Descriptor Module¶
Abstract Base Class¶
- class orchestrator.computer.descriptor.descriptor_base.DescriptorBase(**kwargs)[source]¶
Bases:
ComputerAbstract base class for descriptor calculations
The descriptor class manages the construction and parsing of atomic descriptors to provide training or reference data. The input will consist of an atomic configuration and calculation parameters, and the output will be the descriptors corresponding to that configuration. These may be environment-level, configuration-level, or something else depending upon the implementation.
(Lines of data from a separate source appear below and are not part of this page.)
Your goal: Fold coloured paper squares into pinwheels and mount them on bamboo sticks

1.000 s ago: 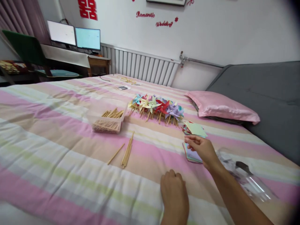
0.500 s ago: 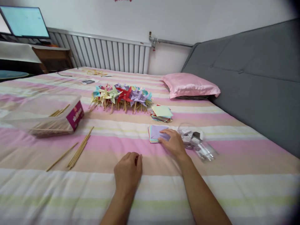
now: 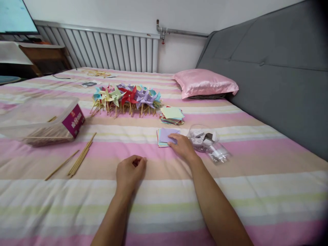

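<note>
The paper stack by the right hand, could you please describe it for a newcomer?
On the striped bed, find the pink pillow. Nearer the camera, the right hand touches the paper stack. Its top is purple, unlike the pale-topped farther stack.

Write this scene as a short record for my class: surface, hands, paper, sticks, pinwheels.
Surface: striped bedspread
Left hand: loosely curled, nothing visible in it
Right hand: fingers at the purple sheet topping the nearer paper stack
Farther paper stack: pale sheet on top
Sticks: bunch and one apart, near a clear box holding more
Pinwheels: multicoloured cluster on the bedspread
</note>
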Tool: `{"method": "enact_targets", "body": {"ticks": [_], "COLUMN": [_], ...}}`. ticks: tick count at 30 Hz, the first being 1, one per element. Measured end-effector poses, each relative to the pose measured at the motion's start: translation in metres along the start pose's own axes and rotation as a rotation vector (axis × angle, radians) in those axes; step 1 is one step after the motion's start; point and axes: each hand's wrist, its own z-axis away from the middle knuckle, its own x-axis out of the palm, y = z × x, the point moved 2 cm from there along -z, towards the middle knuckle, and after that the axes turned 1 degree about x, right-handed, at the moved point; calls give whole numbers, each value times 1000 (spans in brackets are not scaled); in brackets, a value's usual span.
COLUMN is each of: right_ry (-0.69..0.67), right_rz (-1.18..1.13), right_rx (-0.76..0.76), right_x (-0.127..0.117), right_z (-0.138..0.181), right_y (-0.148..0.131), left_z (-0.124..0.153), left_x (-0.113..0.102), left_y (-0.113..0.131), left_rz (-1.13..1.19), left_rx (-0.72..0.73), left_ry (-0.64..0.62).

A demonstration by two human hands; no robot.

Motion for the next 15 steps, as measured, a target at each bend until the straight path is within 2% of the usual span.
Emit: {"method": "enact_targets", "body": {"ticks": [5, 8, 12, 15], "right_ry": [-7, 22, 130, 288], "right_rz": [-39, -40, -24, -74], "right_rx": [6, 61, 164, 211], "right_x": [0, -1, -4, -8], "right_z": [0, -2, -6, -6], "right_y": [0, 2, 4, 2], "left_z": [-5, -4, -3, -2], "left_x": [2, 3, 2, 1], "left_y": [-10, -11, -9, -8], "left_rz": [156, 216, 286, 315], "left_rx": [-17, -27, -39, -55], "left_ry": [-33, -26, -3, 7]}}
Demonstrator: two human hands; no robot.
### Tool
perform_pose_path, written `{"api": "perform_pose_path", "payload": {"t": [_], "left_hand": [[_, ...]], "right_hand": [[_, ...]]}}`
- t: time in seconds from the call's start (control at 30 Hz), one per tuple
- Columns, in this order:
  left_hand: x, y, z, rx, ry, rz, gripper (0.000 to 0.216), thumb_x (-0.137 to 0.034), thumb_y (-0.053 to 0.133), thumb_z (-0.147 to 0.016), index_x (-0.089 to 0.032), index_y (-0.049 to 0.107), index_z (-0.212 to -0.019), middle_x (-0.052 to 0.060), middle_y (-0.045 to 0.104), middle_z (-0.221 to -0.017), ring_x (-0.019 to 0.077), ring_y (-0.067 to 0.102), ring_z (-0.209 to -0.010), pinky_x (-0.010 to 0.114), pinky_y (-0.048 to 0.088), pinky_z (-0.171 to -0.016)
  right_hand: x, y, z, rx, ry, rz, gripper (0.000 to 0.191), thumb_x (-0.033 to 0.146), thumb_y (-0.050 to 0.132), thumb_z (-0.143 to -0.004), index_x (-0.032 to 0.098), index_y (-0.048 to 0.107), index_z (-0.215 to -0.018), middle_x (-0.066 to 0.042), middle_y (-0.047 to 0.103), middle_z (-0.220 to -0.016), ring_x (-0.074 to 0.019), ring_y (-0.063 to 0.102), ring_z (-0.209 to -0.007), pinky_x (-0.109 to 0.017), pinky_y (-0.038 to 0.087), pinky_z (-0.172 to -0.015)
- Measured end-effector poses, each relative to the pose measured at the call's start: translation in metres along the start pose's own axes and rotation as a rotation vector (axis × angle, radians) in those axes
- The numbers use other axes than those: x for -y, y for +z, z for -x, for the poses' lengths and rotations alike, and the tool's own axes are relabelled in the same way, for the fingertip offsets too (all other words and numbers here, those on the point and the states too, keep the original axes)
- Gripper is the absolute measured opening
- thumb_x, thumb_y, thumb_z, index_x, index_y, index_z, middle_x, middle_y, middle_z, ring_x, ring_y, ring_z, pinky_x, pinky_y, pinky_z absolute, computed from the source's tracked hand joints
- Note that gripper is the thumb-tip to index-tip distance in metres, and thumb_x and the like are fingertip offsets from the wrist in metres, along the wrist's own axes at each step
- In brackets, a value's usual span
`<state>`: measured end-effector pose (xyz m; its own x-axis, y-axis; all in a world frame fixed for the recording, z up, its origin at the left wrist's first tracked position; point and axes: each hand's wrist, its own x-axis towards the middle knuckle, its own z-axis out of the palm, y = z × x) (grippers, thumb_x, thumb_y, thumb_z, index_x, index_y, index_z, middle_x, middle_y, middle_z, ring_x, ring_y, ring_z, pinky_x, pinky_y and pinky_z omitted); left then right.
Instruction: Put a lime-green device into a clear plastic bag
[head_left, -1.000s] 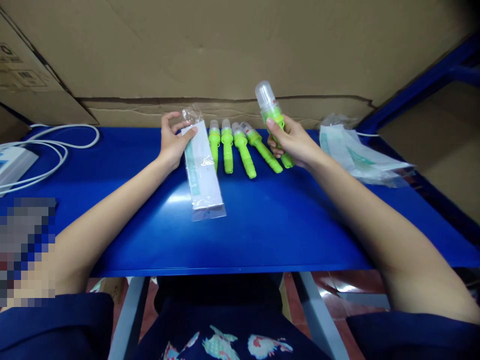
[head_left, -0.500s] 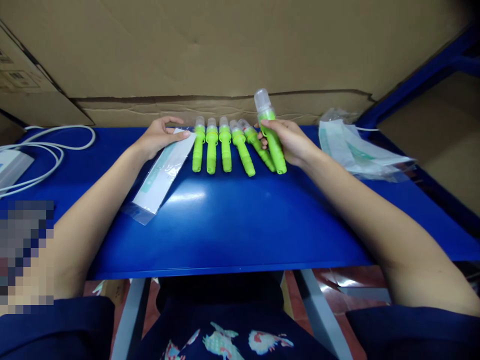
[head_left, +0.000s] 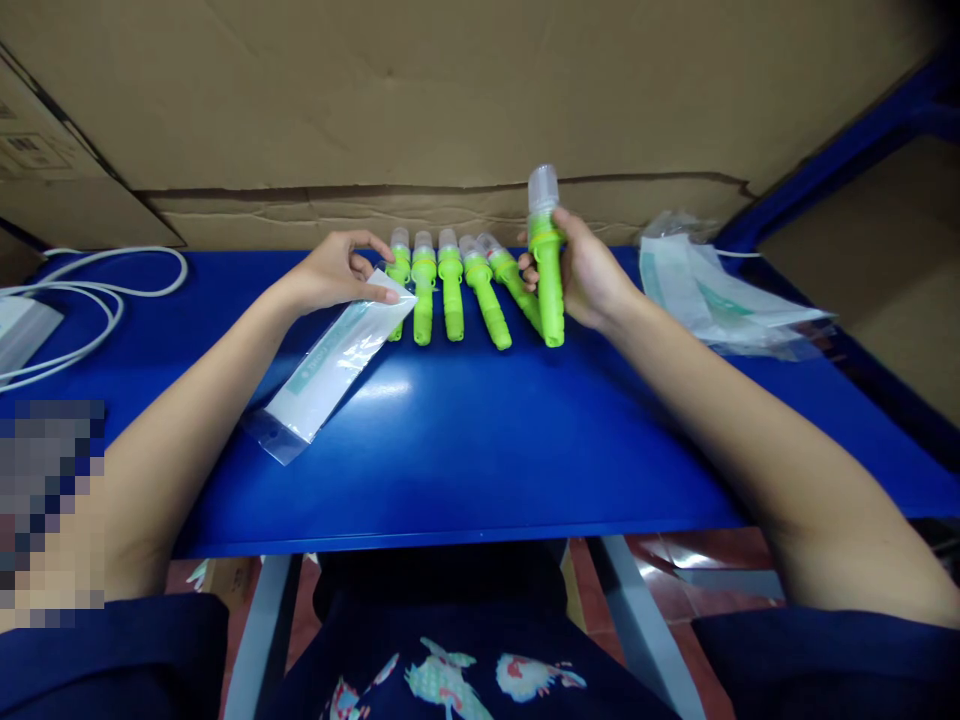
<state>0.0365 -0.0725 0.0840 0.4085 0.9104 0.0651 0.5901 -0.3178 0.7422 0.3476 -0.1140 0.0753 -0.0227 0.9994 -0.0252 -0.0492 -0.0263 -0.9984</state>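
Note:
My left hand (head_left: 341,270) pinches the upper end of a clear plastic bag (head_left: 337,360) with a white and green card inside; the bag slants down toward me. In my right hand (head_left: 592,270) is a lime-green flashlight-like stick (head_left: 551,290) with a clear ribbed cap, held upright above the table with its cap up. Between my hands lies a row of several similar green sticks (head_left: 452,300), caps pointing away from me. The bag's top corner partly covers the leftmost of them.
More clear bags with cards (head_left: 697,290) lie in a pile at the right of the blue table (head_left: 465,460). White cable (head_left: 150,290) and a white box (head_left: 26,335) are at the left. A cardboard wall (head_left: 420,100) stands behind.
My left hand has moved a little to the right with the bag, over the leftmost stick. The stick in my right hand has shifted slightly right and turned more upright.

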Motion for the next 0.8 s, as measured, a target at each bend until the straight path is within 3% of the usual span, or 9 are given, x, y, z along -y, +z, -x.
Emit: {"api": "perform_pose_path", "payload": {"t": [0.23,0.37,0.57,0.8], "left_hand": [[-0.015,0.021,0.003,-0.022,0.051,0.093,0.054,-0.027,0.091,-0.063,-0.015,0.067,-0.11,-0.003,0.059,-0.063,0.0126,0.057,-0.06,0.023,0.039,-0.059],[-0.019,0.034,0.004,-0.055,0.103,0.11,0.05,-0.023,0.091,-0.063,-0.015,0.066,-0.106,-0.005,0.054,-0.06,0.0133,0.057,-0.061,0.025,0.043,-0.065],[-0.029,0.048,0.009,0.003,0.12,0.169,0.047,-0.017,0.083,-0.067,-0.015,0.066,-0.11,-0.005,0.055,-0.058,0.0128,0.056,-0.056,0.023,0.039,-0.059],[-0.021,0.046,0.005,-0.007,0.133,0.256,0.052,-0.018,0.085,-0.066,-0.015,0.065,-0.113,-0.005,0.058,-0.059,0.0126,0.058,-0.057,0.022,0.043,-0.059]], "right_hand": [[0.003,0.013,0.01,0.058,-0.087,-0.084,0.053,0.077,0.061,-0.087,0.025,0.057,-0.087,-0.004,0.074,-0.088,-0.019,0.072,-0.086,-0.028,0.058,-0.061],[0.011,0.021,0.02,0.125,-0.11,-0.132,0.044,0.068,0.068,-0.088,0.025,0.057,-0.089,-0.003,0.076,-0.097,-0.0139,0.07,-0.077,-0.023,0.058,-0.055],[0.01,0.028,0.026,0.164,-0.054,-0.155,0.034,0.05,0.076,-0.089,0.026,0.054,-0.095,-0.001,0.075,-0.095,-0.0091,0.067,-0.068,-0.019,0.063,-0.061],[0.002,0.021,0.016,0.152,-0.155,-0.135,0.04,0.056,0.078,-0.085,0.028,0.053,-0.098,-0.002,0.075,-0.105,-0.0149,0.073,-0.089,-0.026,0.067,-0.076]]}}
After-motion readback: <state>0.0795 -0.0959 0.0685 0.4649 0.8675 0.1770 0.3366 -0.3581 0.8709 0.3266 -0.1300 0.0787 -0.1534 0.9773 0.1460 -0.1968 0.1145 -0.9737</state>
- OUTPUT_KEY = 'descriptors'¶
- atoms_file_name = 'atoms_with_descriptors.xyz'¶
- init_args_file_name = 'descriptor_init_args.json'¶
- init_args_subdir = 'descriptor_init_args_temp_files'¶
- compute_args_file_name = 'descriptor_compute_args.json'¶
- compute_args_subdir = 'descriptor_compute_args_temp_files'¶
- script_file_name = 'descriptor_compute_script.py'¶
- abstract compute(atoms, **kwargs)[source]¶
Runs the calculation for a single atomic configuration. This is intended to be able to be used in a serial (non-distributed) manner, outside of a proper orchestrator workflow.
- Parameters:
atoms (Atoms) – the ASE Atoms object
- Returns:
(N, D) array of D-dimensional descriptors for all N atoms.
- Return type:
np.ndarray
- abstract compute_batch(list_of_atoms, **kwargs)[source]¶
Runs the calculation for a batch of atomic configurations. This is intended to be able to be used in a serial (non-distributed) manner, outside of a proper orchestrator workflow.
- Parameters:
list_of_atoms (list) – a list of ASE Atoms objects
- Returns:
list of (N, D) arrays of D-dimensional descriptors corresponding to the descriptors of each atomic configuration
- Return type:
list
- get_run_command(**kwargs)[source]¶
Return the command to run calculations within a workflow. This allows for distributed execution of
compute().- Returns:
string for execution via command line
- Return type:
str
- get_batched_run_command(**kwargs)[source]¶
Similar to
get_run_command(), this function is meant to support executingcompute_batch()within a workflow.- Returns:
string for execution via command line
- Return type:
str
- run(path_type, compute_args, configs, workflow=None, job_details=None, batch_size=1, verbose=False)[source]¶
Main function to compute the descriptors for a collection of atomic configurations.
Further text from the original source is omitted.